**About this task:** Print exactly the lines below between the line holding "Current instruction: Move" and the line holding "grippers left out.", inclusive, and nothing more.
::: Given material :::
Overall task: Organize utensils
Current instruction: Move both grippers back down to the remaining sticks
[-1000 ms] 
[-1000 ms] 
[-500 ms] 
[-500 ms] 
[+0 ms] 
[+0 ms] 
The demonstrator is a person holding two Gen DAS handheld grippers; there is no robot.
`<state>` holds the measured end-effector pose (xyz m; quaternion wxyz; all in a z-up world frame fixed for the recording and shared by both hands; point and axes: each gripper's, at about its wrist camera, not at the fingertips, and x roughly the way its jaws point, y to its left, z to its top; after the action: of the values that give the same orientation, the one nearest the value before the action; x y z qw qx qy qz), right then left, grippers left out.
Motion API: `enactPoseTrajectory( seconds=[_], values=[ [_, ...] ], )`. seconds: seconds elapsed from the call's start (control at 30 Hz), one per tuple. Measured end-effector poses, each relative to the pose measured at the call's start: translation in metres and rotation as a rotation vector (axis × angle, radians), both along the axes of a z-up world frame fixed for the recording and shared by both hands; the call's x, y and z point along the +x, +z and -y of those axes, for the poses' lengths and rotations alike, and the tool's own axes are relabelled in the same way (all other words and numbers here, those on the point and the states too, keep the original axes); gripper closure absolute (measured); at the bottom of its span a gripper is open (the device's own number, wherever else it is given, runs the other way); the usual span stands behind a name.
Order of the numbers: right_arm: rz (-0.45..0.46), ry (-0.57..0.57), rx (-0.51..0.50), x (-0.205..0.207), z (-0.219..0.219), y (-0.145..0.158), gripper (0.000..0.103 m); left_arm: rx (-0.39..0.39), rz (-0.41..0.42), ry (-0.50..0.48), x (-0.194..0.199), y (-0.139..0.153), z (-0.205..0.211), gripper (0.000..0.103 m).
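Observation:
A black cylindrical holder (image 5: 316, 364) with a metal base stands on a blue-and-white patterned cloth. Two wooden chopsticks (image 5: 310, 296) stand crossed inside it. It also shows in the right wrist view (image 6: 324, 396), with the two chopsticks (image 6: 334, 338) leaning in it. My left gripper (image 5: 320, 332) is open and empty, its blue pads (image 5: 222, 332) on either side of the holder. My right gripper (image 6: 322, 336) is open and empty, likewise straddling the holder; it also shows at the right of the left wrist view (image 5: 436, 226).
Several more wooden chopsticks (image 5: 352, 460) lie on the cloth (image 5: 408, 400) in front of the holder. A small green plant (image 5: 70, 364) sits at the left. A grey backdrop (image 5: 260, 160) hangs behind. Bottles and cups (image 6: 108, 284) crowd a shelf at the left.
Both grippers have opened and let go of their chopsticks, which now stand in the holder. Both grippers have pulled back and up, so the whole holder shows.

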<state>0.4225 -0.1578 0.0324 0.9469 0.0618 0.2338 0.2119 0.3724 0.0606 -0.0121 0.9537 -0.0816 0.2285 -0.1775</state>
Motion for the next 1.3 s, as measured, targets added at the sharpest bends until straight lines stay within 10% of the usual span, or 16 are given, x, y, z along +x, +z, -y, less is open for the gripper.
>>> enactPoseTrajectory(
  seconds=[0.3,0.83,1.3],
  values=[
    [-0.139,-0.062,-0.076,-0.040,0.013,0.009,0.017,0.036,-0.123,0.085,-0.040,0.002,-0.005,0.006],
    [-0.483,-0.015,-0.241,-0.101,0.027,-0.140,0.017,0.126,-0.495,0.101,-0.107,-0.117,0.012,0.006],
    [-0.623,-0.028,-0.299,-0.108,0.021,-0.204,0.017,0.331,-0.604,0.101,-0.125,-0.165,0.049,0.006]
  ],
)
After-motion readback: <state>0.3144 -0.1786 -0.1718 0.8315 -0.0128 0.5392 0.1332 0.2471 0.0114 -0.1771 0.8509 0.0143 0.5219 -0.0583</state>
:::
**Your solution:**
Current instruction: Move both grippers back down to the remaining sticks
[-1000 ms] 
[-1000 ms] 
[-500 ms] 
[-500 ms] 
[+0 ms] 
[+0 ms] 
The demonstrator is a person holding two Gen DAS handheld grippers; there is no robot.
`<state>` holds the measured end-effector pose (xyz m; quaternion wxyz; all in a z-up world frame fixed for the recording and shared by both hands; point and axes: each gripper's, at about its wrist camera, not at the fingertips, and x roughly the way its jaws point, y to its left, z to its top; after the action: of the values that give the same orientation, the one nearest the value before the action; x y z qw qx qy qz), right then left, grippers left out.

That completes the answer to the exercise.